Spires is a card game that comes in a "bigger" small box. The box contains 108 cards, 1 good sized wooden marker for the first player and a multi-page glossy rule book. The wooden marker is a bit superfluous and could have simply been a card, but I believe was added as part of the original Kickstarter stretch goals.
The cards have a nice linen finish are a of good quality and should hold up to a lot of shuffling and playing. Card art is clean and bright and simpler, though in a good way. The small amount of iconography is also easy to identify and understand.
How do you play?
Though there is a solo variant included in the box, I have not tried it, as I feel that that sort of thing is more the kind of $1 app I'd play on my iPad instead of getting out a game and sitting down at the table. I am instead focusing on the standard play of the game which I've played with both three and four-player counts.
Each player is dealt a hand of five cards and takes three "selection" cards numbered 1-3. In the center of the play area are three markets (also numbered 1-3). One card is dealt to each market (face-up) for the players to see.
Each round, players will secretly select the market from which they wish to compete for the card at that market. When all players have selected, the selections are revealed and the fun begins.
- If you were the only player that selected the market, you simply take the card and place it face up in front of you.
- If two or more players selected the same market, they compete for the card by selecting a card from their hand as a bid for the market. Cards matching the suit of the market card are considered "trump", but otherwise, highest card wins the market AND all the cards bid by the players.
All cards acquired are placed face up in front of the players in overlapping stacks sorted by colors, so that everyone can see how many of each color a player has.
After all markets have been settled, cards are replaced in the markets and then players refill their hands to 5 cards. This is the only place that the start player marker matters - the refill happens starting with the player to the left of the marker - during the last hand(s), players may end up with fewer than 5 cards. Once all the cards have been acquired from the markets, players must discard a single card from their hand, and then place the remaining cards from their hand into their stacks of cards.
For each card in a stack of three or less cards, players get 5 points for each. For any stack with more than three cards, players lose a point for each card. There are also three symbols (crown, leaf, dagger) that appear on some cards - the player(s) with the most of each type of symbol (regardless of the stack that the card is in) gets a number of bonus points and the player with the most points has won the game.
Who is this game for / who will like this?
While this is a card game, it is not a traditional trick taking kind of game. This is a game with a ton of player interaction and if you are the kind of person that enjoys the psychology of Rock-Paper-Scissors, you will love this game.
On top of the "guess what everyone else is going to select", there is some tricky hand management and set collection going on. While different from a lot of games, the game is simple enough to quickly pickup for non-gamers and should appeal to gamers and families as well. This is a great filler game to start or end a game night.

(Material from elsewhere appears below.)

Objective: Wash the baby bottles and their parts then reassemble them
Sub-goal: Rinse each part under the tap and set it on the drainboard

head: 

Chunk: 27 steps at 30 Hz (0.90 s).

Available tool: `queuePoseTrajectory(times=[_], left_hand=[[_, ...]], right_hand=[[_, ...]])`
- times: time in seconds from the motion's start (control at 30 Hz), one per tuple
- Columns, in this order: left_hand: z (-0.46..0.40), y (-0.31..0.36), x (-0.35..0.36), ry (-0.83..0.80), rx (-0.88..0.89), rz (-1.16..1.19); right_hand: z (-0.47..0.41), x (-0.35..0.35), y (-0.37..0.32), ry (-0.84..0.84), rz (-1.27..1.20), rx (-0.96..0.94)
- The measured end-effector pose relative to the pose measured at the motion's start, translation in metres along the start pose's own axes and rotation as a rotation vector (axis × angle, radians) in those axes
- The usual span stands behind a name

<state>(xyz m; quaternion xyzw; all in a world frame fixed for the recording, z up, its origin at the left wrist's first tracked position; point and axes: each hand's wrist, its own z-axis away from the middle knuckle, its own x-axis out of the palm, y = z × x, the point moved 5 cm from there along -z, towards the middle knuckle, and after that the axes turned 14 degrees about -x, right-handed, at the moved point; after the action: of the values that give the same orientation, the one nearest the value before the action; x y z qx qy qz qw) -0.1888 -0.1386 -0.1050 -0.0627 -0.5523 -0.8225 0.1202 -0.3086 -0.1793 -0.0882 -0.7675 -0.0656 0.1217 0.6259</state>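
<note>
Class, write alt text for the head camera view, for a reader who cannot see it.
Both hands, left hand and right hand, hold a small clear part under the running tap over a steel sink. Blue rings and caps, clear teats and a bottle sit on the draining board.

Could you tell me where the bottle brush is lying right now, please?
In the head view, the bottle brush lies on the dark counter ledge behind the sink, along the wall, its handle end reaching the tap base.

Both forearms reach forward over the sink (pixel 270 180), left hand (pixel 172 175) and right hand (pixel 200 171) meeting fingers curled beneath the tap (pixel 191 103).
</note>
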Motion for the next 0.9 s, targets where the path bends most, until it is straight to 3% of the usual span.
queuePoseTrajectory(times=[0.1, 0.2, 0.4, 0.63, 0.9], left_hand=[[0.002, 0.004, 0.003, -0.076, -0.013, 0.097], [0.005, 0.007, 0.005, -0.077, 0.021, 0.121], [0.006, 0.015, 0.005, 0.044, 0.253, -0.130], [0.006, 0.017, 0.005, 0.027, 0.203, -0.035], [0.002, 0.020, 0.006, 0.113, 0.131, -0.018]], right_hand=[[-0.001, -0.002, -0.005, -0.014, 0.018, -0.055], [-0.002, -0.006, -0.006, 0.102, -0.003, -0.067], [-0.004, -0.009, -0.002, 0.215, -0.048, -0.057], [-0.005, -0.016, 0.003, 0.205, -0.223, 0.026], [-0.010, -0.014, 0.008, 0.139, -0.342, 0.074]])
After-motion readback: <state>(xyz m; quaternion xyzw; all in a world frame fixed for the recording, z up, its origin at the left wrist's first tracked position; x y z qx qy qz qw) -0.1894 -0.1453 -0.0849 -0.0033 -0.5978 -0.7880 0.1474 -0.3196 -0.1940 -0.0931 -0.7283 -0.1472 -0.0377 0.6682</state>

There is a fine balance with trying to acquire cards (the bonus for the majority symbols often makes taking those cards important) and trying not to acquire too many cards. You are also having to balance that out with the cards in your hand. Holding certain cards can be devastating to your score at the end of the game, but a lot of times, you just don't want to win a market and all the cards that will come with it. In fact, competing at markets is just as often about trying to underplay your opponents instead of winning. When you can foist a card onto your opponent and make their stack of three cards (15 points) into four cards (negative four points) - that's a big swing. There is a lot of trying to figure out what everyone else is trying to do, what they might go for, and then what they might actually play.
Add to this a couple of special cards - there are cards that are simply worth points, which you win and just set aside until the end. There are also cards that allow you to discard cards from the ones in front of you. That crap that your buddy just foisted on you? The discard card you win the next round can let you turn that stack of four cards back into a point scoring stack.

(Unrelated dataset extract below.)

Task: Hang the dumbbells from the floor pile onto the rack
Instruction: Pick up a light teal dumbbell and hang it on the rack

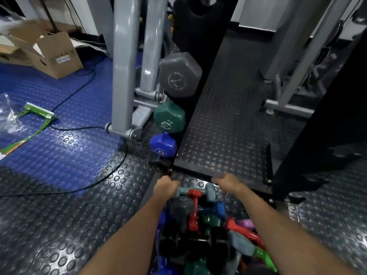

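A black upright rack (200, 46) carries a grey dumbbell (179, 74), a green one (169, 117), a blue one (162, 145) and a small black one (158, 164) at the bottom. The floor pile (200, 231) of coloured dumbbells lies between my forearms; a grey-blue one (209, 192) and a red one (193, 211) are on top. My left hand (166, 186) is at the left corner of the rack's base bar (244, 182), just below the black dumbbell. My right hand (226, 183) lies at that bar's front edge. Both hands show their backs, blurred, fingers hidden.
Grey machine posts (127, 62) stand left of the rack, with a black cable (83, 128) running across the studded floor. Cardboard boxes (49, 54) and a green package (37, 114) lie at the left. More machine frames (294, 66) stand at the right.
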The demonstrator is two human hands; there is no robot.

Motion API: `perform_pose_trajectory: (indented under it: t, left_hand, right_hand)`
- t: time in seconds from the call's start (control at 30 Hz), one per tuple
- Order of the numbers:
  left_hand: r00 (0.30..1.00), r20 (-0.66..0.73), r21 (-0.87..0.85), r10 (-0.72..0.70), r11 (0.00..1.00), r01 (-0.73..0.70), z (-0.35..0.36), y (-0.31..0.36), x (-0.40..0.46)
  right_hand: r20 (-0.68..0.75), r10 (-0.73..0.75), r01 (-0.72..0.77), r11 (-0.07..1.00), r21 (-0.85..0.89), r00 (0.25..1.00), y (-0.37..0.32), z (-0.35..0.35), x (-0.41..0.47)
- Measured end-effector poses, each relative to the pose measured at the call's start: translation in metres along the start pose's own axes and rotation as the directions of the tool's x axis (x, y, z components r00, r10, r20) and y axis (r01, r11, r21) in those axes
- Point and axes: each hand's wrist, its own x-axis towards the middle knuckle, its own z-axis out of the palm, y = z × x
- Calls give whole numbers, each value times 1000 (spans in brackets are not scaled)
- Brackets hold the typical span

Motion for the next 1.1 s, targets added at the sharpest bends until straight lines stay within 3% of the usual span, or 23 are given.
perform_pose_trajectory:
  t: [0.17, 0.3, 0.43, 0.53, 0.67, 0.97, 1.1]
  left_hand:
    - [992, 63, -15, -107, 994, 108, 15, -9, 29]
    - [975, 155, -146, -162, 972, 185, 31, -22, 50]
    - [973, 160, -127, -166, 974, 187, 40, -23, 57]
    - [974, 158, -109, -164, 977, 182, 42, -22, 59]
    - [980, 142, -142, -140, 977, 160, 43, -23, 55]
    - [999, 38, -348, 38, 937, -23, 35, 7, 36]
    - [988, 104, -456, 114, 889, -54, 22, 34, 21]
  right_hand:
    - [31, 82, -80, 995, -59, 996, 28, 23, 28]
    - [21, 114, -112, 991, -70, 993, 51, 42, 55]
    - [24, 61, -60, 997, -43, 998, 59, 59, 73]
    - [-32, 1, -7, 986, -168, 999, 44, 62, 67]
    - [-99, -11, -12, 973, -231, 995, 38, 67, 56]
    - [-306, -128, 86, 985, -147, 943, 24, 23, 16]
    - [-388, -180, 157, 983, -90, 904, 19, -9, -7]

Its fast and furious and with just enough going on that you have to puzzle out both what you want to do and what others are trying to do. Its one of the best new games I've played in a long time and this is a game I'd run out to buy or easily recommend. It is good with three players and outstanding with four players.
My one caveat? I don't think it will work as well with two players. Yes, with two, you reduce the number of markets, but this kind of game plays best when there are more players than markets. With four players, you have a guarantee that two people (minimum) will be contesting a market. This makes a large difference in your approach, because you may not want any of the cards, but know that if you pick one that another player does want, you can dump junk off onto them. This is especially delicious when three or more players choose the same market and only one player really wanted the card there in the first place. Suddenly, nobody wants to gain four or more cards.
So there it is - a great filler game for three and outstanding (filler) game for four players. The play is fast, it is easy to pick up, but has great decisions that need to be made each round of the game.